L’aerodinamica attiva è il filo rosso che cuce insieme efficienza e stabilità. Le alette verticali di ventilazione nel frontale e il diffusore anteriore attivo lavorano con lo spoiler a profilo variabile e l’alettone posteriore estendibile: così la 911 Turbo S riduce la resistenza del 10% nelle condizioni più favorevoli e aumenta il carico nei frangenti che contano, come i curvoni veloci o la staccata su fondo bagnato.

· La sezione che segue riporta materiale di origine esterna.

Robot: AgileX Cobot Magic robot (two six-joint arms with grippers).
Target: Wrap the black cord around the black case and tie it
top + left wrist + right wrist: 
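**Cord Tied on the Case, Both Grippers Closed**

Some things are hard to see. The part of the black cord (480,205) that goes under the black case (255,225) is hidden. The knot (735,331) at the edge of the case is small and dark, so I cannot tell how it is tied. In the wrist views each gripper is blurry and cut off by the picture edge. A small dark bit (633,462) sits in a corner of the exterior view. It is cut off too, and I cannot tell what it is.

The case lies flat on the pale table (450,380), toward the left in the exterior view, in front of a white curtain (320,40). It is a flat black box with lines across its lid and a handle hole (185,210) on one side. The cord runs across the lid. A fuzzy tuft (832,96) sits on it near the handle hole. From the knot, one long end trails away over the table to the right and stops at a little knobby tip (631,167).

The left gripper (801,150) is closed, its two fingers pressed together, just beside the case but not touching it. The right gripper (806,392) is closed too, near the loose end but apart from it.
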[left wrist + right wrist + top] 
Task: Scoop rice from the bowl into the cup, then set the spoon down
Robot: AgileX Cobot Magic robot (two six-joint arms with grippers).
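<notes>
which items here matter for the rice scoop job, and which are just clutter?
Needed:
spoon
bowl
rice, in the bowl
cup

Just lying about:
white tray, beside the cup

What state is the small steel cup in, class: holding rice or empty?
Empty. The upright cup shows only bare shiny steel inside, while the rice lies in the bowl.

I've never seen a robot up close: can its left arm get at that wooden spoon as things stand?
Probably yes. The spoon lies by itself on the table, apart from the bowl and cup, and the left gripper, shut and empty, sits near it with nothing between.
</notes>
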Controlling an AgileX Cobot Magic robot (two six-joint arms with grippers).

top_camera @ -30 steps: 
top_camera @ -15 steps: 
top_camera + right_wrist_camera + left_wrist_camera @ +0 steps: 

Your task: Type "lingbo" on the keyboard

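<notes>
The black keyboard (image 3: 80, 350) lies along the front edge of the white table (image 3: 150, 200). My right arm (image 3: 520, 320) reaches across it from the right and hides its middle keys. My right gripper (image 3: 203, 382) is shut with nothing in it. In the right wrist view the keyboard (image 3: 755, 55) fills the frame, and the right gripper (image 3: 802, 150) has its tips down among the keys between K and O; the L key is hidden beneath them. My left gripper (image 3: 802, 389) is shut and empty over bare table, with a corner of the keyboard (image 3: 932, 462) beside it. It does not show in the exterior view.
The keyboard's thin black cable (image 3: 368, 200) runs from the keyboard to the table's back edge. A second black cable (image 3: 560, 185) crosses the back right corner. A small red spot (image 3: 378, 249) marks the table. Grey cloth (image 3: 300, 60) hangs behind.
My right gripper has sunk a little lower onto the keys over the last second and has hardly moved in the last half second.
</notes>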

In modalità Wet, le alette anteriori si chiudono per proteggere i dischi dai vortici d’acqua, migliorando il comportamento in frenata e la prontezza del sistema ABS: un dettaglio da ingegneri, che in realtà vale sicurezza concreta nella guida di tutti i giorni.
Sotto la pelle lavora il nuovo PDCC a controllo elettroidraulico, alimentato dal sistema a 400 V: meno rollio, inserimenti più rapidi, bilanciamento più neutro anche nei trasferimenti di carico più decisi. La 911 Turbo S diventa così più “leggera” nella percezione del pilota, con uno sterzo che comunica e un retrotreno che tiene, lasciando emergere la trazione integrale PTM quando serve, mai un attimo prima. Per la vita reale restano la PASM dedicata e il sollevatore dell’asse anteriore più rapido, perfetto per rampe e dossi cittadini. Il nuovo impianto di scarico sportivo in titanio, alleggerito, dona voce piena al 3,6 litri boxer: un timbro più profondo, con armoniche rese possibili dalla fasatura asimmetrica. È un sound moderno ma inequivocabilmente 911.

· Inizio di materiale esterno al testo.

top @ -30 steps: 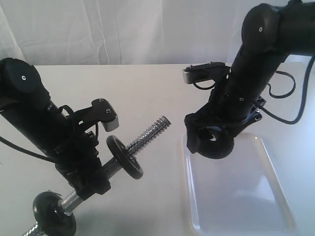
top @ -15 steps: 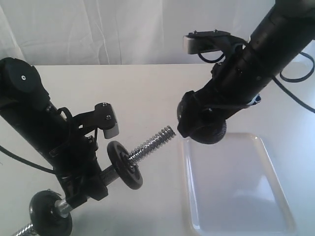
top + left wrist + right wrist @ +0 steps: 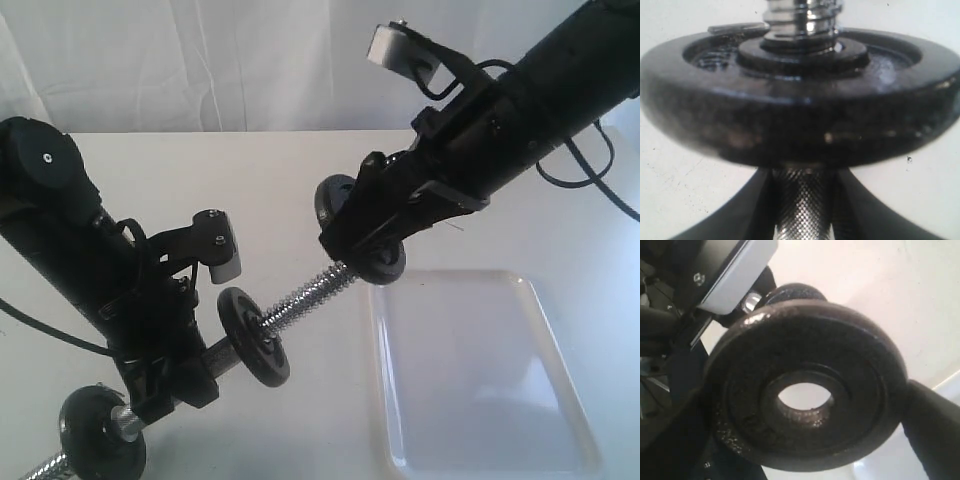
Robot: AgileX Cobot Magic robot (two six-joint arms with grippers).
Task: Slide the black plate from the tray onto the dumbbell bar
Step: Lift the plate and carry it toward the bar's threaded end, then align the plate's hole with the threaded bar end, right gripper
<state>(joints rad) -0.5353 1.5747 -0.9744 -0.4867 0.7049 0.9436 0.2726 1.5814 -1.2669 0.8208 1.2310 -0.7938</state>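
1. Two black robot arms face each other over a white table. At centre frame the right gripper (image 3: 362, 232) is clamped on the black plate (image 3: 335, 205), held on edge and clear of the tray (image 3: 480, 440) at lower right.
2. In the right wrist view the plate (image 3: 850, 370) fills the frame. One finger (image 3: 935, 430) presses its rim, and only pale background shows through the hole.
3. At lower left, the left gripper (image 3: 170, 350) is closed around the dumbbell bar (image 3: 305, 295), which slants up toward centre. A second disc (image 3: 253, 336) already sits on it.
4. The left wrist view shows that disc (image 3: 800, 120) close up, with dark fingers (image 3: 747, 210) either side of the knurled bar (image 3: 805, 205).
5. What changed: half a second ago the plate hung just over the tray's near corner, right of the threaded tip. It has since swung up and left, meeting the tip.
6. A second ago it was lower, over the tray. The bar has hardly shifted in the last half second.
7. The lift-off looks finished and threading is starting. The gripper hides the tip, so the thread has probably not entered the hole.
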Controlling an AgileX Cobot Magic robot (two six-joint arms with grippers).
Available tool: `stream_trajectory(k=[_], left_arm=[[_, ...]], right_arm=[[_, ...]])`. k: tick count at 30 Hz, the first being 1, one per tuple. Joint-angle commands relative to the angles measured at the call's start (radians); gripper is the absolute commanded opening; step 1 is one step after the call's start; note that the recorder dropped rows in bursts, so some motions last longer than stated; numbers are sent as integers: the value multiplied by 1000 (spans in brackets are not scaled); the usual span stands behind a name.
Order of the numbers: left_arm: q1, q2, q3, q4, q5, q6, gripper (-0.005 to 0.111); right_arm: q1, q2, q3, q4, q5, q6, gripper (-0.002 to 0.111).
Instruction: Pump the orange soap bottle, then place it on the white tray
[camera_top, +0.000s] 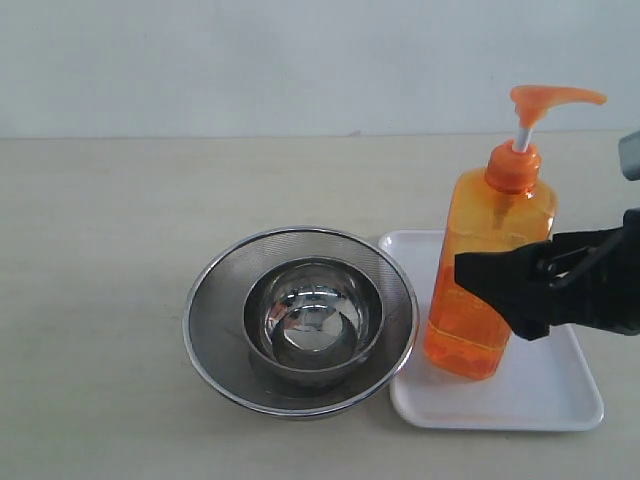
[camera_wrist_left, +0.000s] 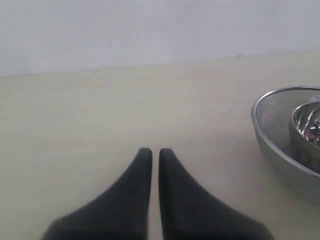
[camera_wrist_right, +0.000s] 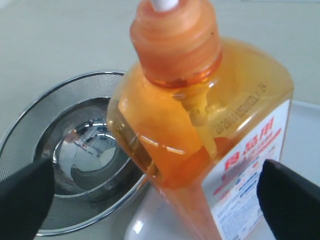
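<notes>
The orange soap bottle (camera_top: 490, 270) stands upright on the white tray (camera_top: 540, 400), at the lower right of the exterior view, on the tray's left part. So the placing looks done to me. The pump head is up on its white stem, and I cannot tell from here whether it has been pressed.

My right gripper (camera_wrist_right: 157, 197) has its fingers spread wide, one on each side of the bottle's body with a gap on both sides, holding nothing. What is left, I judge, is to back out without tipping the bottle.

The steel strainer (camera_top: 215, 300), with a bowl (camera_top: 313, 315) in it, sits just beside the bottle, its rim at the tray's left edge, so there is little room on that side.

My left gripper (camera_wrist_left: 155, 155) has its fingers pressed together, empty, over bare desk (camera_top: 100, 250).
</notes>
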Motion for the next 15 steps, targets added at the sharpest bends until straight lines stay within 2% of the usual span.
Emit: stream_trajectory(k=[1,5,15], left_arm=[[5,-4,4,1,0,-3,5],[5,-4,4,1,0,-3,5],[5,-4,4,1,0,-3,5]], right_arm=[[-2,-7,18,39,-10,-54,104],[-2,15,19,76,-15,-89,104],[-2,173,19,393,-85,-424,104]])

Lo stile racconta l’evoluzione tanto quanto la tecnica. La Turbo S introduce sulla gamma 911 il linguaggio “Turbo design” con tocchi Turbonite: emblemi, scritte e dettagli esterni e interni che dialogano con le superfici più scolpite, le prese d’aria posteriori e le proporzioni allargate tipiche delle varianti Turbo. Dentro, l’atmosfera è da sportiva haute couture: sedili Sport adattivi Plus a 18 vie, finiture in carbonio neodimio, microfibra traforata a soffitto, strumentazione moderna e precisa. Una 2 posti di serie nella Coupé, con possibilità di ripristinare i sedili posteriori senza sovrapprezzo; Cabriolet con sedili posteriori di default. Il pacchetto Sport Chrono completa l’equipaggiamento standard con il termometro pneumatici: un invito esplicito a cercare il giro giusto, in sicurezza.

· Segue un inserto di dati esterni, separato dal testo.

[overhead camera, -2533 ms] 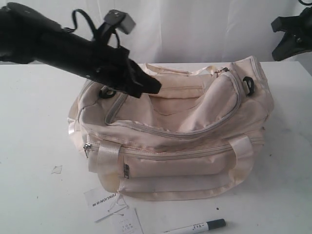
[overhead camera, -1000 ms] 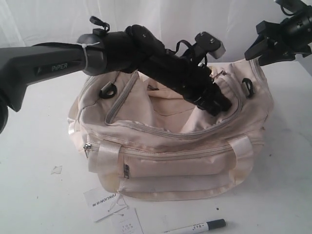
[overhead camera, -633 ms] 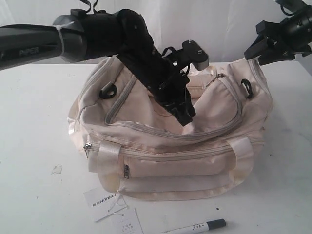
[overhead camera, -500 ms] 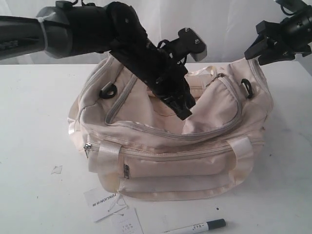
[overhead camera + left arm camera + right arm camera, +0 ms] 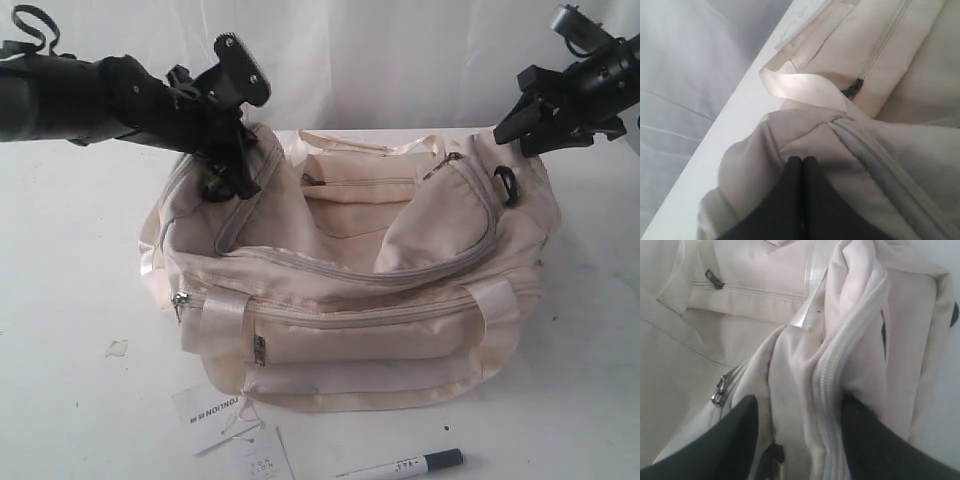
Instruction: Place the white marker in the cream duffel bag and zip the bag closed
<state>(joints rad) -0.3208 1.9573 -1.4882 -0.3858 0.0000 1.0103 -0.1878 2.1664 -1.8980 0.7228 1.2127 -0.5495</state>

La personalizzazione, marchio di fabbrica di Zuffenhausen, è affidata a Porsche Exclusive Manufaktur: più di cento colori, cerchi con razze in carbonio, tetto in CFRP, prese d’aria laterali in carbonio, persino bracci tergicristallo alleggeriti. E per chi vuole portare la Turbo S al polso arriva il cronografo dedicato Porsche Design, con quadrante Turbonite e rotore “a ruota” ispirato ai cerchi: una firma che unisce meccanica di precisione e immaginario racing.
La nuova 911 Turbo S si può ordinare da 280.157 euro (294.667 la Cabriolet), con prime consegne europee tra fine 2025 e 2026. Prezzi importanti, certo, ma coerenti con una supercar capace di essere comoda, usabile e insieme devastante in pista. In una frase: la 911 più completa di sempre. Perché la Porsche 911 Turbo S continua a essere quel rarissimo equilibrio tra auto sportive estreme e comfort quotidiano, tra tecnologia ibrida intelligente e tradizione meccanica, tra prestazioni assolute e design riconoscibile al primo sguardo.